- WHAT THE EXERCISE ASKS: Find every line below that contains the word "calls" and copy it out.

(Records from a data source)
▬▬▬▬▬▬
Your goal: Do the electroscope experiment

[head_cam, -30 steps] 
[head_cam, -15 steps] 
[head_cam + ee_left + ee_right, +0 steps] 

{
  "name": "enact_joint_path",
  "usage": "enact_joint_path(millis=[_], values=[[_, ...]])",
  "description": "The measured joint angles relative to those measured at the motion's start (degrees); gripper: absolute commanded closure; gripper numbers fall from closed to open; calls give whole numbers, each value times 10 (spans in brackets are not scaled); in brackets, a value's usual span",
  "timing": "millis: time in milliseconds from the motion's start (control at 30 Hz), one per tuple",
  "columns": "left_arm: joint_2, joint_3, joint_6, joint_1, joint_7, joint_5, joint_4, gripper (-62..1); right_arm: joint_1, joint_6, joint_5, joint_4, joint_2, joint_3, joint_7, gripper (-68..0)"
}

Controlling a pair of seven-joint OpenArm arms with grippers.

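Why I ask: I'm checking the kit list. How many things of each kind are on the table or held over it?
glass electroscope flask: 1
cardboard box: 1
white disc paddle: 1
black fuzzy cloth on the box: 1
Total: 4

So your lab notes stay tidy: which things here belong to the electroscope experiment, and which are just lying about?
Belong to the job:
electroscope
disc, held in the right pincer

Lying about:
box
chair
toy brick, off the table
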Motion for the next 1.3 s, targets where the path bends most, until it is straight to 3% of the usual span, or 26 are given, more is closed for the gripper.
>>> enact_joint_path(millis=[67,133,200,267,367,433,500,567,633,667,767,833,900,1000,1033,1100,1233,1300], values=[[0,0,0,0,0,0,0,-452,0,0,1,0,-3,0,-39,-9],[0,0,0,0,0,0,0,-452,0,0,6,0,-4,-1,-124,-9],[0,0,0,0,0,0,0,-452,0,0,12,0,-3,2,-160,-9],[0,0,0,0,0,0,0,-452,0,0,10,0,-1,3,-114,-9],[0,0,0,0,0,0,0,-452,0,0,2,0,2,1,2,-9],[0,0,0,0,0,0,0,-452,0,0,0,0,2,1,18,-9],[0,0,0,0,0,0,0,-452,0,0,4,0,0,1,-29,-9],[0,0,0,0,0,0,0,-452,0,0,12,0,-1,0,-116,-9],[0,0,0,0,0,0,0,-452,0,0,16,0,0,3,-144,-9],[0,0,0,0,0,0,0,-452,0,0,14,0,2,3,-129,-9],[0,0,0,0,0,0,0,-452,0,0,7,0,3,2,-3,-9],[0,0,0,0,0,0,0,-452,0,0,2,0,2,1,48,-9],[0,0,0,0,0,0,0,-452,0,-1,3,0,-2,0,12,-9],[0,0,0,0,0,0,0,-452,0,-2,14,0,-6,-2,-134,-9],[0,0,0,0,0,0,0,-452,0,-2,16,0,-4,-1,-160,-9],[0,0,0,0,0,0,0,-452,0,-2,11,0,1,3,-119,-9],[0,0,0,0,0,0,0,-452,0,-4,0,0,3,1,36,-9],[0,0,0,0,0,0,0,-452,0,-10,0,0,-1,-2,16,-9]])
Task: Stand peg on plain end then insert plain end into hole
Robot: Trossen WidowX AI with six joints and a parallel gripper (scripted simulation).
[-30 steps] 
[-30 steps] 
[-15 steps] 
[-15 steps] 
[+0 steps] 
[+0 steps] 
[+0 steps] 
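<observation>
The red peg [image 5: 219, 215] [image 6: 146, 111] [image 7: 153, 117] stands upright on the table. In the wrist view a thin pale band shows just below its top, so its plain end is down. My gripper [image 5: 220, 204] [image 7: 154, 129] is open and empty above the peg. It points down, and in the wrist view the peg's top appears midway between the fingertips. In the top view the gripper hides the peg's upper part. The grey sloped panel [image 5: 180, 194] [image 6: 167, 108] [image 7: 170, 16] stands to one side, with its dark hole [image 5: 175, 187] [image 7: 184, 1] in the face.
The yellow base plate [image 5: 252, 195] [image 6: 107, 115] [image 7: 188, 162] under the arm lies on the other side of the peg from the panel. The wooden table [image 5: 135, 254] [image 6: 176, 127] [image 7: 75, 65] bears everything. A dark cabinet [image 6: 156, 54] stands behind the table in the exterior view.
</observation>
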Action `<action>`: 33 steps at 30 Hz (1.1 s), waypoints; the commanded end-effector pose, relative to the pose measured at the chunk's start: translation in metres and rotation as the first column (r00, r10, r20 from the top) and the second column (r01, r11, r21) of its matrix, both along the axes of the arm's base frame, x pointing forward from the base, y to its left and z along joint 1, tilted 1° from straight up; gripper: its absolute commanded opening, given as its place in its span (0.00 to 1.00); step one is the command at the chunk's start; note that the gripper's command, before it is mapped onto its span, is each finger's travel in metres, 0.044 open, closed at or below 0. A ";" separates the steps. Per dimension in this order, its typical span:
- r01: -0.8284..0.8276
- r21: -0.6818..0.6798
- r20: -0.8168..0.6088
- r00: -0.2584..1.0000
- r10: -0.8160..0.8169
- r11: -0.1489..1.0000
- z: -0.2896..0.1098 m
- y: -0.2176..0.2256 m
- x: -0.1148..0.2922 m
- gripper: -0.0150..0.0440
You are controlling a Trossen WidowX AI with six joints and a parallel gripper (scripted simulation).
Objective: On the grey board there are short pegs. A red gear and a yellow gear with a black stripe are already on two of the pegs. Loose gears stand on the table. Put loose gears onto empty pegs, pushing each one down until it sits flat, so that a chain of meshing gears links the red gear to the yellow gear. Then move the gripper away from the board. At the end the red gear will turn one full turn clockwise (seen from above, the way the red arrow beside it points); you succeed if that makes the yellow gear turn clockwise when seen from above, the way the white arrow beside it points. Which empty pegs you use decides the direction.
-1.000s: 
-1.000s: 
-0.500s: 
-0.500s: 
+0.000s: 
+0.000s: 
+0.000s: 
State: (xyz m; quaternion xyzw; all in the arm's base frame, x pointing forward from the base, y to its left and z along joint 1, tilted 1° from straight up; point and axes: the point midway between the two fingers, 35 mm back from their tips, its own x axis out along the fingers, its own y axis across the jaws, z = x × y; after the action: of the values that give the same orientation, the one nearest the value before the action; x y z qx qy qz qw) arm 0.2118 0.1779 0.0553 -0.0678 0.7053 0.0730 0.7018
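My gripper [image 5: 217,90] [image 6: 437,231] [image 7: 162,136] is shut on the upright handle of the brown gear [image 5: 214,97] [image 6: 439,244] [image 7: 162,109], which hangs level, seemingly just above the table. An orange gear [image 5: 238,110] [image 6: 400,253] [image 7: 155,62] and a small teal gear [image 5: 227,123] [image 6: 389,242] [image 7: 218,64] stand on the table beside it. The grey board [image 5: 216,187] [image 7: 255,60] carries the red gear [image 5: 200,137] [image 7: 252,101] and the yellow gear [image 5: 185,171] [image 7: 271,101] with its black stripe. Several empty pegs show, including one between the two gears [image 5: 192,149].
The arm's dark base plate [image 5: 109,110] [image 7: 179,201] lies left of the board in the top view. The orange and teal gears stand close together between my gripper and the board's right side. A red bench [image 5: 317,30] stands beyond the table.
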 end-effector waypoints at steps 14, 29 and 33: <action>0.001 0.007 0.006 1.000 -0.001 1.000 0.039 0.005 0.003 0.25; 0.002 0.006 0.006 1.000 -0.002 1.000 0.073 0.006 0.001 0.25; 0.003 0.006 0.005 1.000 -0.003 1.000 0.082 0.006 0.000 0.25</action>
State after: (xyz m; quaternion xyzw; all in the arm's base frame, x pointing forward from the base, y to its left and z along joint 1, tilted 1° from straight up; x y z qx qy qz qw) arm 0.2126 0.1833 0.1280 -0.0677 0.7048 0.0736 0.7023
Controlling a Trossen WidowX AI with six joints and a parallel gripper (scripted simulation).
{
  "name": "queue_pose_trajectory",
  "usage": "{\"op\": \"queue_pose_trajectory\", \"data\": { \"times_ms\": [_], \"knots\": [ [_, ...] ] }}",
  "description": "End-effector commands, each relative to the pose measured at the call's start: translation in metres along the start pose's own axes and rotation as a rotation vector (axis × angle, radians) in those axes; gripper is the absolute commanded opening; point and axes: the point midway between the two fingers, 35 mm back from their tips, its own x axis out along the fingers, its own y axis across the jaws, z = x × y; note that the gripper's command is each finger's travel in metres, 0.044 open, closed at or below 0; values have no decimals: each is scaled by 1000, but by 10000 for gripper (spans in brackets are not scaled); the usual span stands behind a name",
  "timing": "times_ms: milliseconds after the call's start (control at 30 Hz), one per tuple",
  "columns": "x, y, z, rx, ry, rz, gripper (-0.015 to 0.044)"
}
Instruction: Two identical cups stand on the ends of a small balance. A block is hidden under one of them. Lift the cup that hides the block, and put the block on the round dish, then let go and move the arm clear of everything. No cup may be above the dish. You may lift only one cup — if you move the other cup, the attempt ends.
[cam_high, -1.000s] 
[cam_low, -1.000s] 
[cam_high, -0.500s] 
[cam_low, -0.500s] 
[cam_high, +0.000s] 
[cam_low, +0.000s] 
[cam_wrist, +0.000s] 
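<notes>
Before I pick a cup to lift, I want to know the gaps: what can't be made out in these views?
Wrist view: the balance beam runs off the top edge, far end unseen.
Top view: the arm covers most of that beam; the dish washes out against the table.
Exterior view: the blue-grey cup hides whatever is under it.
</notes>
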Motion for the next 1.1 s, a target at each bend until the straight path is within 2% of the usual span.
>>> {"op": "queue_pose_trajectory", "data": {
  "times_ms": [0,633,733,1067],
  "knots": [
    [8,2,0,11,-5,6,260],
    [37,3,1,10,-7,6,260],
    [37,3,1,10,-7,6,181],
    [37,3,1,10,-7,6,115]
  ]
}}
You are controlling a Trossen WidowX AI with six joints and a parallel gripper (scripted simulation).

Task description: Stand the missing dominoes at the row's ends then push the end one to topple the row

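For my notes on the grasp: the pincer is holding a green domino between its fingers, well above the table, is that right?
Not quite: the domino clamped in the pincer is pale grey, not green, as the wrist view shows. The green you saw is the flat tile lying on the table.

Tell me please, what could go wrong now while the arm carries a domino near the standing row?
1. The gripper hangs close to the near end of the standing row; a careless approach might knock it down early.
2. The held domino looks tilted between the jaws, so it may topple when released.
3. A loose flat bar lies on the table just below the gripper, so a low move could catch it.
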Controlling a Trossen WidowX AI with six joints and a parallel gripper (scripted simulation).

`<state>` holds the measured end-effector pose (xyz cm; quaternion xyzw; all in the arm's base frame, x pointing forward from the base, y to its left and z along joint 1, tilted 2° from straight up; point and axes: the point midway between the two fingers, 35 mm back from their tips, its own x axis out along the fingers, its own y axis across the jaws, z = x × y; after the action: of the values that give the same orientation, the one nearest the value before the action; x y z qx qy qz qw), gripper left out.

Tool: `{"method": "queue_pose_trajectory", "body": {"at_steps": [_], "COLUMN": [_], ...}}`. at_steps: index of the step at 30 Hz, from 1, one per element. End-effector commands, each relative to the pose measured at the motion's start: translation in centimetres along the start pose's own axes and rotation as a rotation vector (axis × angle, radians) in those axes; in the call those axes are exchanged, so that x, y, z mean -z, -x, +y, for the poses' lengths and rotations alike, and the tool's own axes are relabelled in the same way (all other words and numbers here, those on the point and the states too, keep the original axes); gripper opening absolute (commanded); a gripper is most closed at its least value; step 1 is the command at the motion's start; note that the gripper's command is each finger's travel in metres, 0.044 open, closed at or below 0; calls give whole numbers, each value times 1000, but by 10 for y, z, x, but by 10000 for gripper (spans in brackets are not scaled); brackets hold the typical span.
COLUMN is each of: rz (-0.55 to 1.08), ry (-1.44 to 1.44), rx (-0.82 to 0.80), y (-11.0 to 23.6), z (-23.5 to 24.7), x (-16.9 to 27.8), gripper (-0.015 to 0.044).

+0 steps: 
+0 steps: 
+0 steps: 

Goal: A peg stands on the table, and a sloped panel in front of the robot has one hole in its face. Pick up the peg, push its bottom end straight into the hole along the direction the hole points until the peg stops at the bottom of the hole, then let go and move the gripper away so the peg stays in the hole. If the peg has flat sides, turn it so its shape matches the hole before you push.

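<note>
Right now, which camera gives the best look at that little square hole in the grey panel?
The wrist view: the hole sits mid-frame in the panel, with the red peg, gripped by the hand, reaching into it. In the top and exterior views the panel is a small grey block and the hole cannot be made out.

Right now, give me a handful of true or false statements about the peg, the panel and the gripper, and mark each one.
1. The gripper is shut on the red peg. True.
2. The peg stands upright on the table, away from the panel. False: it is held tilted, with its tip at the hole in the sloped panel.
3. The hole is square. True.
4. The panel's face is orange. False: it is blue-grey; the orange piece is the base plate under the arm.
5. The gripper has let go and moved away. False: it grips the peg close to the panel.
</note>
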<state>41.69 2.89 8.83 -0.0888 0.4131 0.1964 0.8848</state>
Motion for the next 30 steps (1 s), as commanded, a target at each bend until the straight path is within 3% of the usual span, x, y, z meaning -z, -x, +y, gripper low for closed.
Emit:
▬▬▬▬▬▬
- ANSWER FOR THIS EXERCISE:
  "description": "The measured joint angles relative to those measured at the motion's start (degrees); gripper: absolute commanded closure; gripper numbers fall from closed to open; calls give whole numbers, each value times 10 (spans in brackets are not scaled); in brackets, a value's usual span",
Tool: `{"method": "queue_pose_trajectory", "body": {"at_steps": [_], "COLUMN": [_], ...}}`. at_steps: index of the step at 30 Hz, from 1, one per element. End-effector commands, each relative to the pose measured at the motion's start: translation in centimetres along the start pose's own axes and rotation as a rotation vector (axis × angle, radians) in those axes; in the call those axes are exchanged, so that x, y, z mean -z, -x, +y, for the poses' lengths and rotations alike, and the tool's own axes are relabelled in the same way (all other words and numbers here, those on the point and the states too, keep the original axes); gripper opening absolute (commanded); a gripper is most closed at its least value; step 1 is the command at the motion's start; note that the gripper's command is each finger's travel in metres, 0.044 open, closed at or below 0; calls give whole numbers, each value times 1000, but by 10 for y, z, x, but by 10000 for gripper (spans in brackets are not scaled); brackets hold the typical span.

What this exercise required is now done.